The people who are horrified by the idea of children learning what they want to learn when they want to learn it have not accepted the very elementary psychological fact that people (all people, of every age) remember the things that are important to them–the things they need to know–and forget the rest. I am a living witness to this fact. I went to one of the best prep schools in the country and graduated fourth in my class, and I doubt very much if I could now get a passing grade in more than two or three of the dozens of courses I took. I studied classical Greek for two solid years, and now would be unable to read aloud a single sentence.

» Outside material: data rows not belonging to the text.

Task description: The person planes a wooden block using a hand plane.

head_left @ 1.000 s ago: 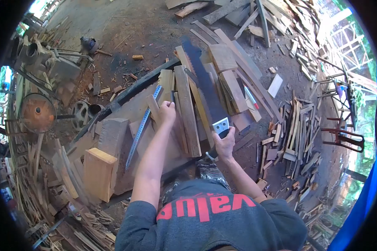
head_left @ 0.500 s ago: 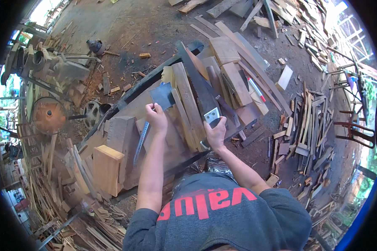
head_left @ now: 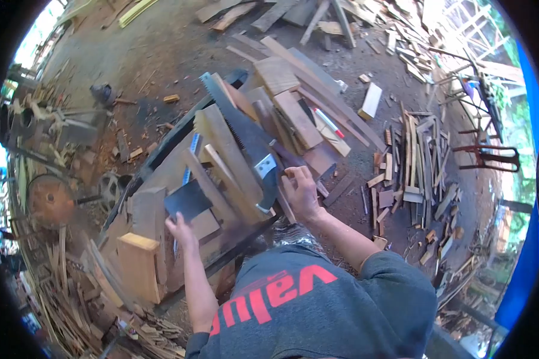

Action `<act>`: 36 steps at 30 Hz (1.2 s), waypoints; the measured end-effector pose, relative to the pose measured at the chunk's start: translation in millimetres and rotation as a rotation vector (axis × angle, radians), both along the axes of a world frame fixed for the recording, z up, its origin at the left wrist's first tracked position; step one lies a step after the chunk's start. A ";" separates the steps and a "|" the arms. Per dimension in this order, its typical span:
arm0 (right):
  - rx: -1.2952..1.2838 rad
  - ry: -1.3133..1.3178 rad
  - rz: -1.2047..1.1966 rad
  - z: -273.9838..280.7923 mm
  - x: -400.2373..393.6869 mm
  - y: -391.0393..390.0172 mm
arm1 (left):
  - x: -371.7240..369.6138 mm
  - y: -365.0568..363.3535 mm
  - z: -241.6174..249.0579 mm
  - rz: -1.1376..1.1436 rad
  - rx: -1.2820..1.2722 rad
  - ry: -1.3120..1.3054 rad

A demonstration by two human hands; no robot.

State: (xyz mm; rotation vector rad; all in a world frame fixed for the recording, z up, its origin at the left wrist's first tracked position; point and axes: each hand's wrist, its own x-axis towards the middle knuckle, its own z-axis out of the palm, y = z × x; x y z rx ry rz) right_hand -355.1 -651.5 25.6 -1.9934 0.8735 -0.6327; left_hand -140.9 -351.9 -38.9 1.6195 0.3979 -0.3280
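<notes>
My left hand (head_left: 182,232) pinches the lower edge of a dark grey rectangular sheet (head_left: 188,200), whose material I cannot make out. A narrow blue strip (head_left: 191,157), like a ruler, runs partly beneath that sheet. A handsaw (head_left: 241,122) lies across the wood, teeth toward the left. Its dark handle (head_left: 270,190) carries a bright metal plate (head_left: 265,166). Beside the handle is my right hand (head_left: 301,194), fingers loosely curled and apart, with nothing visible in it. Boards (head_left: 227,143) lie under the saw.
On the bench stand a thick wood block (head_left: 139,266) and more boards (head_left: 299,119), with a red-and-white marker (head_left: 328,121). Wood strips (head_left: 422,158) are piled on the floor at right. A round rusty disc (head_left: 51,198) and a dark pulley (head_left: 111,188) are at left.
My left hand has brought the dark sheet down and left, toward me. My right hand has let go of the saw handle and sits just right of it. The view has shifted.
</notes>
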 end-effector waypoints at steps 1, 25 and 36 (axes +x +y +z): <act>-0.076 -0.036 -0.046 -4.6 -6.9 -12.6 | -4.7 4.0 -2.5 -0.016 -0.010 0.003; -0.062 0.550 -0.081 -9.8 83.2 -140.8 | -37.1 -134.4 21.5 -0.274 -0.201 -0.062; 0.592 -0.193 -0.023 -13.1 38.5 -185.1 | -58.0 -247.0 56.1 -0.563 -0.109 0.018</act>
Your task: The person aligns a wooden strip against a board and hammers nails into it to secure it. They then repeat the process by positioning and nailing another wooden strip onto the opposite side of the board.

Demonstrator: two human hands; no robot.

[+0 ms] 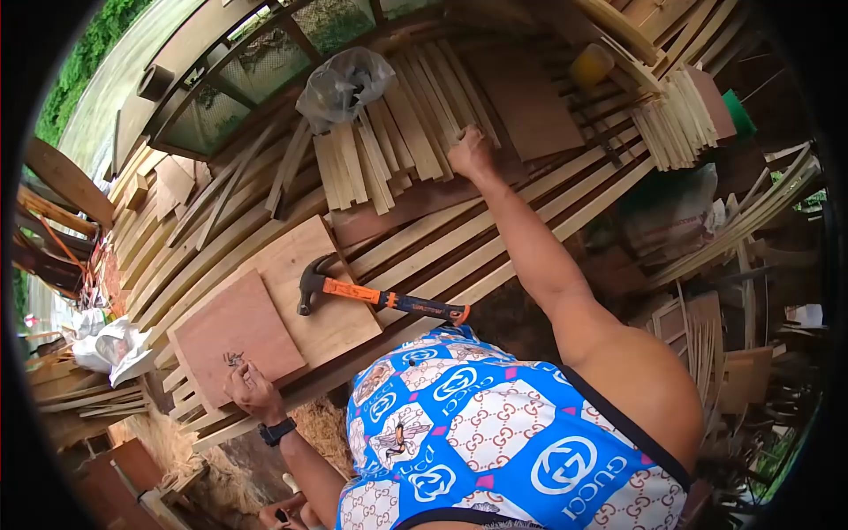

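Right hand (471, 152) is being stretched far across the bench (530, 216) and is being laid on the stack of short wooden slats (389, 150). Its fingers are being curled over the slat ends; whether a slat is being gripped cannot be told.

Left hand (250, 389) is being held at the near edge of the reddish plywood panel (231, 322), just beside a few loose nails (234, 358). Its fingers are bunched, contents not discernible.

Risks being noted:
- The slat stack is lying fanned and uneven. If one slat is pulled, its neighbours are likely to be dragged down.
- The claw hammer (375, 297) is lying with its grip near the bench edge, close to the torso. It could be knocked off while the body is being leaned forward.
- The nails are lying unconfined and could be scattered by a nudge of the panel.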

One final argument people advance to support the idea that children need all the schooling we give them is that there is vastly more material to be learned today than there was in prehistoric times or even a century ago. Well, there is of course vastly more material that can be learned, but we all know perfectly well that it isn’t being taught in grades K to twelve. Whole vast new fields of knowledge exist today–things no one even heard of a century ago: astrophysics, biochemistry, paleobiology, aeronautics, particle physics, ethology, cytopathology, neurophysiology–I could list them for hours. But are these the things that we have jammed into the K-12 curriculum because everyone needs to know them? Certainly not. The idea is absurd. The idea that children need to be schooled for a long time because there is so much that can be learned is absurd. If the citizen’s education were to be extended to include everything that can be learned, it wouldn’t run to grade twelve, it would run to grade twelve thousand, and no one would be able to graduate in a single lifetime.

I know of course that there is no one in this audience who needs to be sold on the virtues of home schooling or unschooling. I hope, however, that I may have been able to add some philosophical, historical, anthropological, and biological foundation for your conviction that school ain’t all it’s cracked up to be.